> [Requirement]
In the entries below, the lines from the one with "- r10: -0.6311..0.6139" through the one with "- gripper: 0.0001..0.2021" are to be copied exactly; both ends count.

Provided material below:

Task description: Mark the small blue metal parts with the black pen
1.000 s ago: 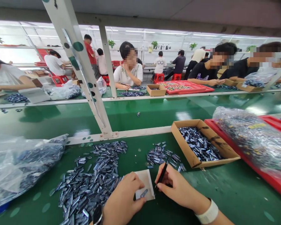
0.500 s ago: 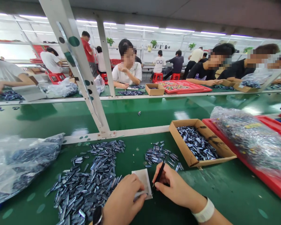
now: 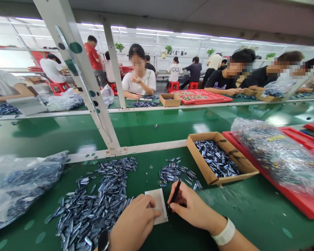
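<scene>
My left hand (image 3: 134, 221) rests over a small pale pad (image 3: 159, 198) on the green bench. Its thumb and index finger are pressed together at the pad; whatever may be between them is hidden. Just right of the pad, my right hand (image 3: 195, 205) grips a slim black tweezers-like tool (image 3: 176, 192) as one holds a pen, tip pointing down. A large heap of small dark, shiny plastic pieces (image 3: 94, 205) spreads beside my left hand. Beyond my right hand lies a smaller pile of the same pieces (image 3: 172, 170).
A cardboard box (image 3: 197, 158) of dark pieces stands at the right. Past it, a filled clear bag (image 3: 274, 153) lies on red trays (image 3: 308, 207). Another plastic bag (image 3: 23, 188) sits at left. A slanted white post (image 3: 81, 76) rises ahead; co-workers sit across the green belt (image 3: 151, 120).
The view has shifted slightly. My left thumb and fingers have shifted on the pad, and the greyish bit under them no longer shows. My right hand keeps its grip on the black tool.
</scene>
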A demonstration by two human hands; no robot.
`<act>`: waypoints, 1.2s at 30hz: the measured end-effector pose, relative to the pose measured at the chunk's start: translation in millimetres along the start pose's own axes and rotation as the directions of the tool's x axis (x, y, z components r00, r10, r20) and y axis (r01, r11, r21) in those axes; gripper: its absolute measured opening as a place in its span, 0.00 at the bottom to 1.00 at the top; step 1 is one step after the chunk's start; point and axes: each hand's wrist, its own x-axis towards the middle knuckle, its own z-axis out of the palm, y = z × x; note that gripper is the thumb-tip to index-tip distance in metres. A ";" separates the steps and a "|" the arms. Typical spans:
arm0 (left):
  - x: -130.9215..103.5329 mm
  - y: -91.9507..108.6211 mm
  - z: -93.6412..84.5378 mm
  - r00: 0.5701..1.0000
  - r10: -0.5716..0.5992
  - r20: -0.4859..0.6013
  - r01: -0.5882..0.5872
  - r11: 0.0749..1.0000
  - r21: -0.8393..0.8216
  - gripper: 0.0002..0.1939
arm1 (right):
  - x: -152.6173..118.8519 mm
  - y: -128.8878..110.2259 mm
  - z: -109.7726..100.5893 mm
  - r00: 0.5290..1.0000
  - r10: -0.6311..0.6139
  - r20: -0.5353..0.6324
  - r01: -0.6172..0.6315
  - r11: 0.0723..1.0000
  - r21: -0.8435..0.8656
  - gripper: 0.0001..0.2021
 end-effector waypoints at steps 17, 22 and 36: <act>3.3 -6.0 -1.0 0.982 -0.189 0.008 0.189 0.975 -0.121 0.07 | 1.4 -5.3 0.4 1.000 0.027 0.001 -0.027 1.000 0.002 0.10; 4.1 -4.8 0.8 0.963 -0.268 -0.018 0.262 0.953 -0.152 0.03 | 2.3 -4.6 0.9 0.999 0.036 -0.001 -0.036 0.999 0.004 0.11; 3.1 -4.8 -0.5 0.967 -0.254 -0.033 0.244 0.952 -0.187 0.06 | 1.2 -2.0 0.2 0.999 0.033 0.002 -0.033 0.999 -0.002 0.10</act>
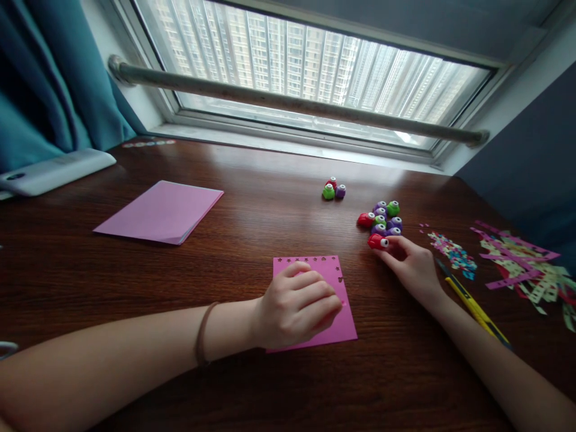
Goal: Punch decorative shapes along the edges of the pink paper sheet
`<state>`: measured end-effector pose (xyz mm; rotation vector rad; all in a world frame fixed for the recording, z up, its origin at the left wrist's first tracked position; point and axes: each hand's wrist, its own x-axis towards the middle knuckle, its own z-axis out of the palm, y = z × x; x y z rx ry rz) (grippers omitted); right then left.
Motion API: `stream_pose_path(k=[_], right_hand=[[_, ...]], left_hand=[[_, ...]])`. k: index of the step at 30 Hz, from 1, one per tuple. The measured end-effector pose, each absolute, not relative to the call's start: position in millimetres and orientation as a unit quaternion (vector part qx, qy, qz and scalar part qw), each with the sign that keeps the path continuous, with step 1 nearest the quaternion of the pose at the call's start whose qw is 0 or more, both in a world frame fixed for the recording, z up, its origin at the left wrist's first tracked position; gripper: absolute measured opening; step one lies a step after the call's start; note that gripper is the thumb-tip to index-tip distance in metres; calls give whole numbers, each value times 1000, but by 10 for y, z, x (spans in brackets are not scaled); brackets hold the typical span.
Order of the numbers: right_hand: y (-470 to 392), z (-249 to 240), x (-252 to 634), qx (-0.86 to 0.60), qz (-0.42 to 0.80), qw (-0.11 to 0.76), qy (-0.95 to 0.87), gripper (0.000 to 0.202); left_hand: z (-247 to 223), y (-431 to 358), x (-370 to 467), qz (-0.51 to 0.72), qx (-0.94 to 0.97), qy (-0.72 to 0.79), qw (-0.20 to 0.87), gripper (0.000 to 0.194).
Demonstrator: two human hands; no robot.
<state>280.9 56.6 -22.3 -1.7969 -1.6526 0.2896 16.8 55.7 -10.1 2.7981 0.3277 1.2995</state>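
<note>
A bright pink sheet of paper (pixel 341 327) lies before me, with small shapes punched along its top edge and the upper part of its right edge. Resting over this sheet, my left hand (pixel 299 303) has its fingers curled closed, and what they may hold is hidden. Farther right, my right hand (pixel 411 264) pinches a red craft punch (pixel 377 242) between thumb and fingers, at the near end of a cluster of craft punches (pixel 380 221) in purple, green and red.
Three more punches (pixel 329 192) stand farther back. A stack of pink paper (pixel 162 213) lies left, near a white device (pixel 58 171). On the right are confetti pieces (pixel 454 255), a yellow craft knife (pixel 472 303) and paper strips (pixel 526 264). A window with a rail (pixel 292 105) lies beyond.
</note>
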Motion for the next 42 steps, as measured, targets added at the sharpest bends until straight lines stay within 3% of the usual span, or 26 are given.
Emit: stream_pose_path(k=[6,14,20,21,23,26,34,38,42], right_hand=[[632,-294,2898,-701,65,326,-631,35],[663,-298,2966,-687,53,296,-661,36],[533,-256,2807,-695,-6,331,-638,35],[472,-225,2728,-685,0,340,-645,31],[336,-157,2547,-607,124,374,-690,24],[172,-87,2312,-466,296,333,-765,18],[103,-114,2177,-390,307,323,-806,11],[183,-90,2329,-433,214,296,-824,12],[448,-39,2916,-659,-94,264,-698,16]], left_hand=[[-115,546,181,421,899,114,35,3],[-125,564,226,444,865,176,153,5],[-131,578,241,444,856,197,176,7],[-134,581,243,441,857,198,178,7],[-143,584,247,435,861,195,181,8],[-165,586,248,418,871,181,181,7],[-190,590,232,386,900,141,147,10],[-194,598,220,363,916,120,120,12],[-188,579,219,298,951,83,28,15]])
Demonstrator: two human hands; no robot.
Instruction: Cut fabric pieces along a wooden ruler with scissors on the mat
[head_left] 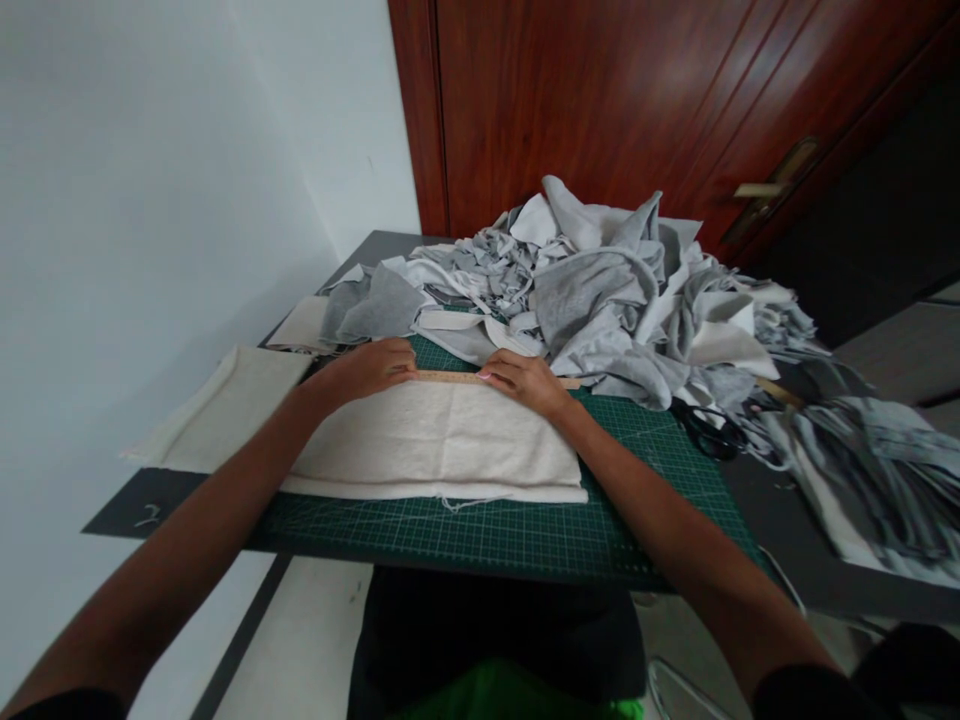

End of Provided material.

> [Answer for this exercise]
  - r10: -0.6311..0.6139
  - r20: -0.5353..0.6324
  - r01: -0.6172..0.6315
  - r11: 0.0723..1.0000
  - r21: -0.8435..0.8656
  - gripper: 0.0001..0.2021

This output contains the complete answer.